Johnson’s lawyers also sought to challenge his execution, arguing that he was mentally disabled, making it illegal.

His claims of intellectual disability were dismissed on the grounds that an IQ score of 77 was considered too high to warrant diagnosis, his lawyers said. But they argued that the results of other IQ tests and an adjusted version of the same score indicated that he qualified as an intellectual disabled.

But refuting these claims, the Justice Department argued that the murders were planned, not impulsive acts by someone incapable of calculated judgments. For example, when the drug organization operated in Trenton, NJ, Johnson beat people with a metal stick to protect the company, the government said.

Lawyers for another man executed by the Trump administration – Alfred Bourgeois in December – also argued that his client was mentally handicapped. In both cases, the majority of the Supreme Court rejected the prisoners’ claims.

Two of Johnson’s lawyers still claimed that his client did not have the capacity to be a drug lord, as portrayed by the government. In a statement, they said he barely knew how to read or write, struggled with the basic tasks of daily life and was “a follower, desperate for approval, support and guidance”.

“No court has ever held a hearing to consider the overwhelming evidence of Johnson’s intellectual disability,” said lawyers Donald P. Salzman and Ronald J. Tabak. “And the clemency process has failed to fulfill its historic role as a safeguard against violations of due process and the rule of law.”

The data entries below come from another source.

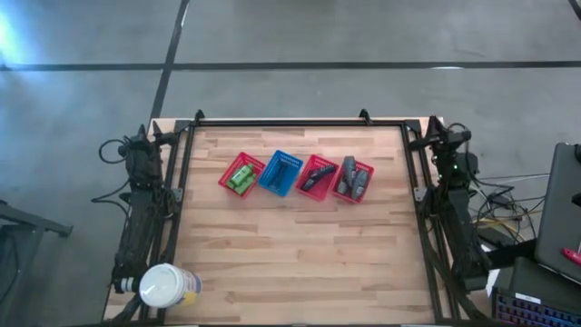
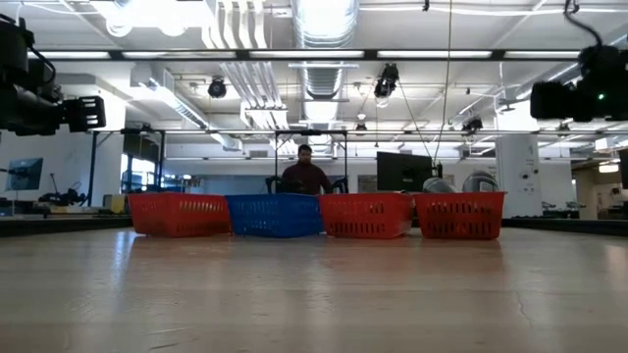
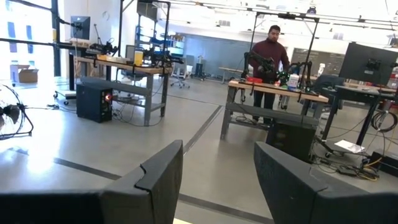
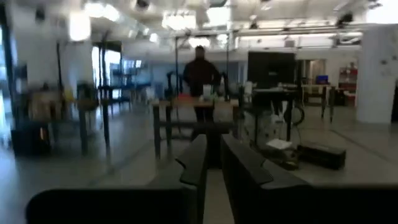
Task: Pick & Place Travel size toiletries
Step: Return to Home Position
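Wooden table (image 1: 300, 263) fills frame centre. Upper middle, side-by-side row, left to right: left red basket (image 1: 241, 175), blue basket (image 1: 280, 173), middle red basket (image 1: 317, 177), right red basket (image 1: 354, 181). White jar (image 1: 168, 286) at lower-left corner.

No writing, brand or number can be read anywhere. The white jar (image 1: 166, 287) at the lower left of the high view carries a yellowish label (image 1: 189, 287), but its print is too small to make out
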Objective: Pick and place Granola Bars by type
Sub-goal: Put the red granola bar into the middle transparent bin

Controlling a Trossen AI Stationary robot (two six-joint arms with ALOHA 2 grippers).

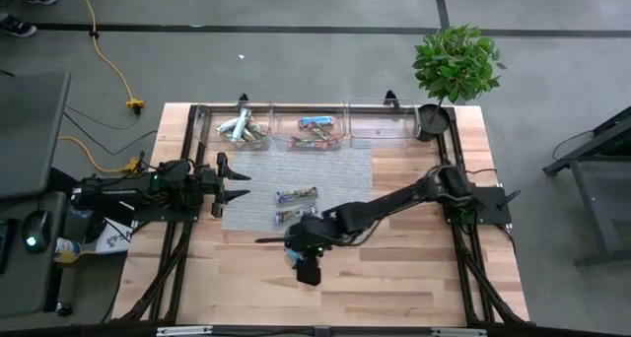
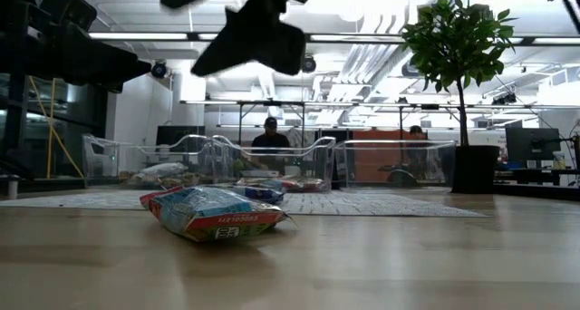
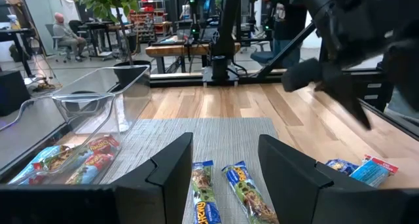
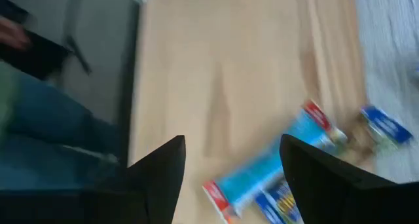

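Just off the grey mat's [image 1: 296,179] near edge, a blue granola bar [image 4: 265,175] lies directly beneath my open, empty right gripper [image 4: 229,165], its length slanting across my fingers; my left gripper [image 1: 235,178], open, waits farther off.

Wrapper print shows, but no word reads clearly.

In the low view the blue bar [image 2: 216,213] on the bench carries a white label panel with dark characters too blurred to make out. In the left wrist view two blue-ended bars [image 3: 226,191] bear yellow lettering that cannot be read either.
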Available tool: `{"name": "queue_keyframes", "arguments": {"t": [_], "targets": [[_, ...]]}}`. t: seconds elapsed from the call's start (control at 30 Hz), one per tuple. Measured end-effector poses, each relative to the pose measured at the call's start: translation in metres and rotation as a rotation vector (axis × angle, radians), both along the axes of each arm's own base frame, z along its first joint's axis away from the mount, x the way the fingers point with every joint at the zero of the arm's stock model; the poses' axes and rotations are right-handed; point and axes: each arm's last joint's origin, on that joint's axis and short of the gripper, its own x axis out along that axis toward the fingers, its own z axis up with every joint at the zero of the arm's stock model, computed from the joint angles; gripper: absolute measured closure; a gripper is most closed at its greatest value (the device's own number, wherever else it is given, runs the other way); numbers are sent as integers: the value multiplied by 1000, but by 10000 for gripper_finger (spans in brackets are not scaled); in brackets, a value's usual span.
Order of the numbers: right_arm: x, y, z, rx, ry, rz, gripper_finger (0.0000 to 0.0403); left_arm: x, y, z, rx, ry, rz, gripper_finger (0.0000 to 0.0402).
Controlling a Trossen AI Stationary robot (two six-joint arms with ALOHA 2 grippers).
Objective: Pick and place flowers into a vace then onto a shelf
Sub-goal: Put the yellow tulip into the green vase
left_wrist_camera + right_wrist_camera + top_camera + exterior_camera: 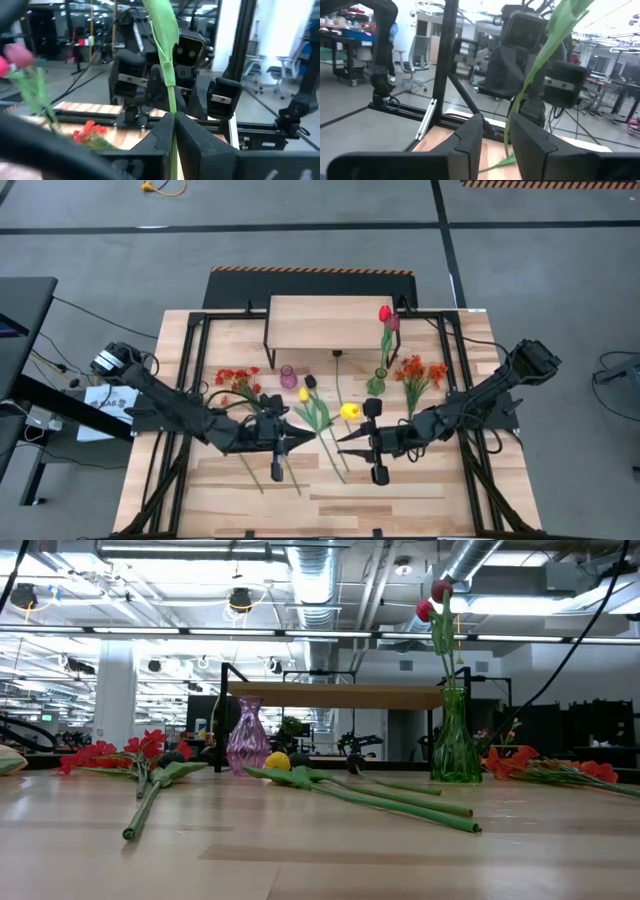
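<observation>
Grippers first. I read the left gripper point(174, 135) as clamped shut on a long thin green stem point(170, 85) with a folded leaf, which stands upright out of its fingers. The right gripper point(497, 135) faces it over the middle of the desk. Its fingers are apart, with the same stem point(530, 75) running through the gap and nothing visibly pinched. My judgement is that this is a hand-over or regrip: one side steadies the flower so the other can take it lower down for insertion. I cannot tell which flower head belongs to this stem.

On the light wood-plank desk point(420, 500), just beyond the gripper tips, a yellow tulip point(349, 411) lies flat with loose stems beside it. Orange-red blossom sprays point(235, 378) lie farther out on each side, unpicked.

Behind them stand two vases:
- An empty purple glass vase point(288, 377).
- A green glass vase point(376, 383), which already carries red and pink tulips point(385, 313).

The low light-wood shelf on black legs point(330, 323) sits at the far edge with nothing on it.

Risks: the loose stems cross under the working zone, and the tall tulips lean over the shelf corner, crowding any approach to the green glass vase.
</observation>
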Motion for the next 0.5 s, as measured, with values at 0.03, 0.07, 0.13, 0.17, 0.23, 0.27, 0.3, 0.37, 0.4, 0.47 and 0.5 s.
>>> {"name": "queue_keyframes", "arguments": {"t": [0.03, 0.07, 0.13, 0.17, 0.23, 0.27, 0.3, 0.37, 0.4, 0.47, 0.5], "targets": [[0, 0, 0, 1, -2, 5, 305, 3, 0, -3, 22, 0, -14, 400], [0, 0, 0, 1, -4, 14, 302, 7, -1, -6, 36, -11, -39, 400], [0, 0, 0, 0, -4, 16, 292, 17, -1, -12, 43, -54, -88, 400], [0, 0, 0, 0, -3, 16, 287, 21, -1, -17, 42, -60, -91, 400], [0, 0, 0, 0, -4, 16, 276, 27, -1, -25, 43, -60, -85, 400], [0, 0, 0, -1, -3, 16, 271, 30, 0, -27, 46, -55, -80, 400], [0, 0, 0, -2, -2, 16, 265, 31, 1, -28, 48, -53, -77, 400], [0, 0, 0, -6, -4, 16, 254, 33, 4, -28, 43, -54, -83, 400], [0, 0, 0, -13, -5, 15, 249, 34, 5, -28, 33, -58, -92, 400], [0, 0, 0, -20, -4, 14, 240, 35, 5, -30, 28, -48, -96, 400], [0, 0, 0, -19, -5, 14, 236, 35, 5, -31, 23, -47, -97, 400]]}}
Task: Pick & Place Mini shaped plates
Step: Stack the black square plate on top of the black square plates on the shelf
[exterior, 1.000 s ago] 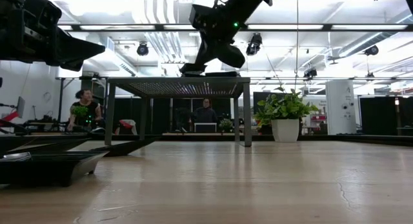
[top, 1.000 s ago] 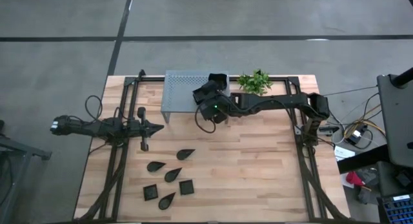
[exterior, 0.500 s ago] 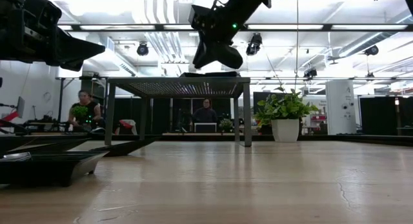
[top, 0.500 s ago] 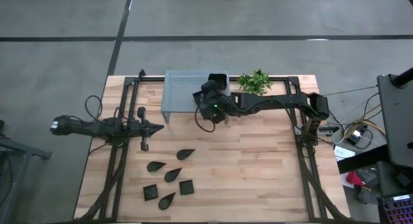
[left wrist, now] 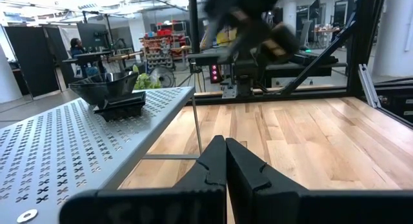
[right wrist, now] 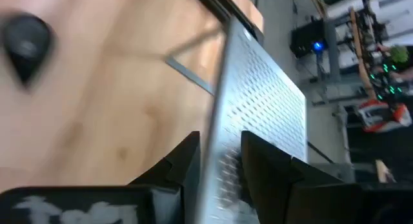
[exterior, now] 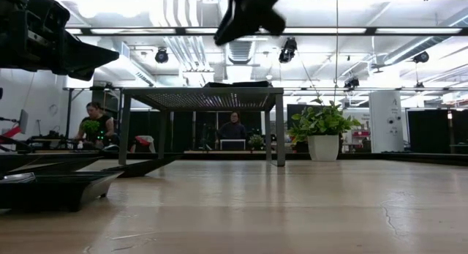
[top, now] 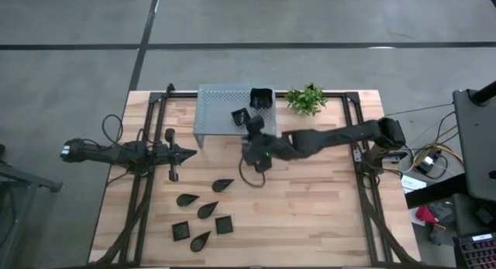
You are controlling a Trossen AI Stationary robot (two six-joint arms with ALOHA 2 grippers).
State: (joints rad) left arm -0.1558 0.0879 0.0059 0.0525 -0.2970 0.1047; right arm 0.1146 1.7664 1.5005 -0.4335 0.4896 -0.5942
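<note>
- Right arm: reaches from the bench's right side across toward the centre, its wrist just in front of the shelf's near edge; right pincer (right wrist: 219, 161) points along the shelf's edge, fingers parted with nothing between them.
- Left arm: lies low at the bench's left side, pointing toward the centre; left pincer (top: 186, 153) closed, empty, fingertips pressed together in the left wrist view.
- Grey perforated metal shelf (top: 221, 94): stands on legs at the far middle of the bench; carries two black dishes at its right end.
- Large wavy-edged square plate (top: 262, 99): on the shelf's far right corner.
- Small square plate (top: 239, 115): on the shelf, just beside the large one, nearer the front edge.
- Leaf-shaped plates (top: 222, 184): four on the bench, near left of centre, well apart from the shelf.
- Tiny square plates (top: 180, 230): two among the leaves, near the front edge.
- Small green plant (top: 305, 98): just right of the shelf.
</note>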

Mr. Johnson was convicted in 1993 of seven capital murders, among a series of other charges related to drug trafficking and acts of violence. His lawyers argued unsuccessfully that he should be pardoned under the First Step Act, a bill signed by Mr. Trump that, among other things, allowed shorter sentences for certain drug offenders.

Two others involved in the conspiracy – Richard Tipton and James Roane – who together trafficked large quantities of cocaine in the Richmond area in the early 1990s, were also sentenced to death.

Mr. Tipton and Mr. Roane remain in the federal penitentiary in Terre Haute. The Justice Department did not schedule its executions.

President-elect Joseph R. Biden Jr., whose term begins on Wednesday, has signaled his opposition to the federal death penalty, so his executions are unlikely to take place anytime soon. Biden pledged to work to pass legislation to end the federal death penalty as part of his criminal justice platform.

The Trump administration plans to execute its last inmate, Dustin J. Higgs, on Friday. Mr. Higgs was sentenced to death for the 1996 murders of three women in Maryland. If his lawyers are unsuccessful in his appeals and Trump does not grant clemency, Higgs’s death will be the 13th federal execution in just over six months and the third this week. Lisa M. Montgomery, the only woman on federal death row, was sentenced to death on Wednesday.

Since July, the number of prisoners sentenced to federal death has fallen by about 20% as a result of the flood of executions carried out by the Trump administration, according to data from the Death Penalty Information Center. That month, the government resumed the use of federal capital punishment after a 17-year hiatus.